Oleh karena itu, menurut dia, ketika serangan cyber berdampak secara bersamaan maka diperlukan kerja sama institusi yang telah memiliki kemampuan cyber melalui sinergi inter-operabilitas-kolaborasi sehingga diperlukan satu koordinasi melalui kelembagaan seperti badan cyber nasional.

Butuh Regulasi
Sementara itu, Direktur Intelijen Teknologi Badan Intelijen Negara (BIN), Marsma TNI Ir Sosirianto, mengatakan bahwa Indonesia membutuhkan regulasi yang mengatur koordinasi baku bila terjadi serangan cyber yang masif secara nasional.

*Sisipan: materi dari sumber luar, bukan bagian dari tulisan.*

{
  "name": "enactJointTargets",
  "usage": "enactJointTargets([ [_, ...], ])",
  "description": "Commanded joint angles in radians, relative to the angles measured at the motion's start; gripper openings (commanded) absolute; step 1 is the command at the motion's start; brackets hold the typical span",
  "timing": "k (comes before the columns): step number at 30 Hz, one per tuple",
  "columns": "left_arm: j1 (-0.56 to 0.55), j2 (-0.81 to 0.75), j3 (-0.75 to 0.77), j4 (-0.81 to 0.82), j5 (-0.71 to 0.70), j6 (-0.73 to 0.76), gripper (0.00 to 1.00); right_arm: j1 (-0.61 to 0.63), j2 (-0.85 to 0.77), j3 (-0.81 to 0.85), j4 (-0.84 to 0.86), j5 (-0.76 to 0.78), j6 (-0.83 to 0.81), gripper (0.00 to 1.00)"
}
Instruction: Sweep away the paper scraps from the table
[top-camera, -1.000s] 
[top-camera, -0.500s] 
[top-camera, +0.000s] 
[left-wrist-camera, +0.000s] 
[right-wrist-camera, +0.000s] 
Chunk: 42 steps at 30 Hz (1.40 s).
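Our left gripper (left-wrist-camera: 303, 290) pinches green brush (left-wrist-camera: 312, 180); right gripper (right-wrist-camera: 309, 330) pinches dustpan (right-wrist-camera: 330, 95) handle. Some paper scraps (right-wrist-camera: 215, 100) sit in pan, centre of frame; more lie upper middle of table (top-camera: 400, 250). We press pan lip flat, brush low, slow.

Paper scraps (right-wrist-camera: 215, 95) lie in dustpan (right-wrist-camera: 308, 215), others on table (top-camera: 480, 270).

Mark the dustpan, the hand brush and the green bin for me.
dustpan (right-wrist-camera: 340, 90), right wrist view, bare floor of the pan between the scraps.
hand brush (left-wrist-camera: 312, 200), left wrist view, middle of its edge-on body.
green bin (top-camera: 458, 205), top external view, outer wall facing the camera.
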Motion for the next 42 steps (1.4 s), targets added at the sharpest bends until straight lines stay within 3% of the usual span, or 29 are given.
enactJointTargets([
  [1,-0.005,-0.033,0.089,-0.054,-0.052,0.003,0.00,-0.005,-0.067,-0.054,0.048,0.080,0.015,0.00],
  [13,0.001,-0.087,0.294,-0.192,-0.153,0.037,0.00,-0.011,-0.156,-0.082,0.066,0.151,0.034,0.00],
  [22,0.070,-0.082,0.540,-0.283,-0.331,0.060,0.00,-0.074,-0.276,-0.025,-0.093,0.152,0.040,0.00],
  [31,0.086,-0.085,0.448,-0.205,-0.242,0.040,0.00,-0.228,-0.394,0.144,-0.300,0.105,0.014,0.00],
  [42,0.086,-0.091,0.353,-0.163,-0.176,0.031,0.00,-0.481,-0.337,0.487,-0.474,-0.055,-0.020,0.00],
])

MenurutSosirianto, ada berbagai kendala yang muncul dalam upaya pemantauan ancaman dari teknologi cyber di antaranya belum adanya regulasi terkait hal itu dan penyelesaian masalah saat terjadi serangan cyber yang masih bersifat sektoral dan belum terintegrasi.

Selain itu, kata dia, sampai saat ini juga belum ada regulasi yang mendukung pemantauan/monitoring jaringan cyber pada obyek vital nasional. Oleh karena itu, pihaknya menyarankan penguatan monitoring dan penegakan hukum di wilayah cyber.

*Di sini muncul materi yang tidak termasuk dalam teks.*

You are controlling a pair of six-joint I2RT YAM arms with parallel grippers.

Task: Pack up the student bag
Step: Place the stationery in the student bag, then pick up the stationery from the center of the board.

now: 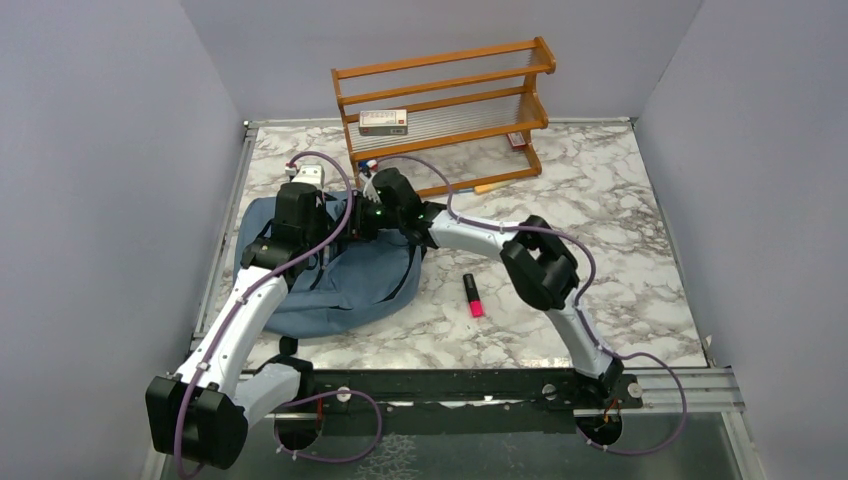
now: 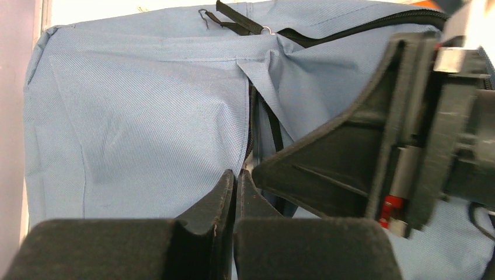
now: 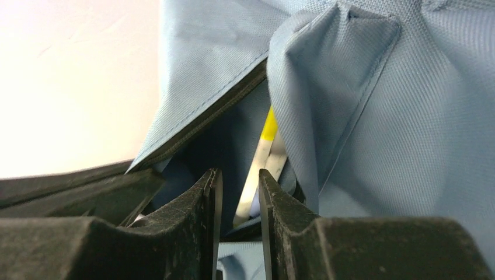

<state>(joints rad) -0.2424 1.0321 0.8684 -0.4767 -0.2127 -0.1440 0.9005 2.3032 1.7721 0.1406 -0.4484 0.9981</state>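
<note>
student bag [image 1: 330,300] sits at desk [image 1: 620,220] 9 o'clock. left gripper [image 2: 236,175] clamped on zipper edge, propping mouth. right gripper [image 3: 236,181] parted above yellow-tipped pen [image 3: 268,131] inside; should back straight out, no fabric snag.

We can't read any txt here. The small white box [image 1: 383,121] on the wooden rack [image 1: 445,110] has red print, but it's too small & blurred for us to make out.
</note>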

"Kita juga perlu membuat aplikasi email, Sosmed dan Chatting produk dalam negeri dan membuat regulasi yang mengatur aplikasi sosmed dan chatting produk luar negeri harus mempunyai server di Indonesia," katanya.

Pendekatan Sosirianto juga mendorong solusi single-gateway yang mengedepankan pendekatan ekonomi maupun hukum. Di sisi lain juga dilakukan penguatan penerapan/ implementasi aturan mengenai registrasi SIM Card dan pendaftaran produk industri IT.

Indonesia, menurut dia, masih dihadapkan pada berbagai macam persoalan cyber khususnya konten karena ruang cyber pengguna khususnya masyarakat Indonesia masih banyak yang kurang bertanggung jawab karena lemahnya monitoring dan penegakan hukum di wilayah cyber.

Di samping itu, penggunaan aplikasi email, sosmed dan chatting dari luarnegeri dan terenkrip. "Belum ada regulasi yang kuat yang mengatur aplikasi sosmed dan chatting dari luar negeri harus mempunyai server di Indonesia," katanya.

Indonesia juga masih menerapkan multi-gateway, sehingga banyaknya ISP/NAP yang sulit terkontrol. "Data registrasi SIM card, masih banyak yang menggunakan identitas palsu. Dan peredaran produk industri IT illegal, seperti produk dengan double IMEI dan IMEI yang tidak terdaftar," katanya.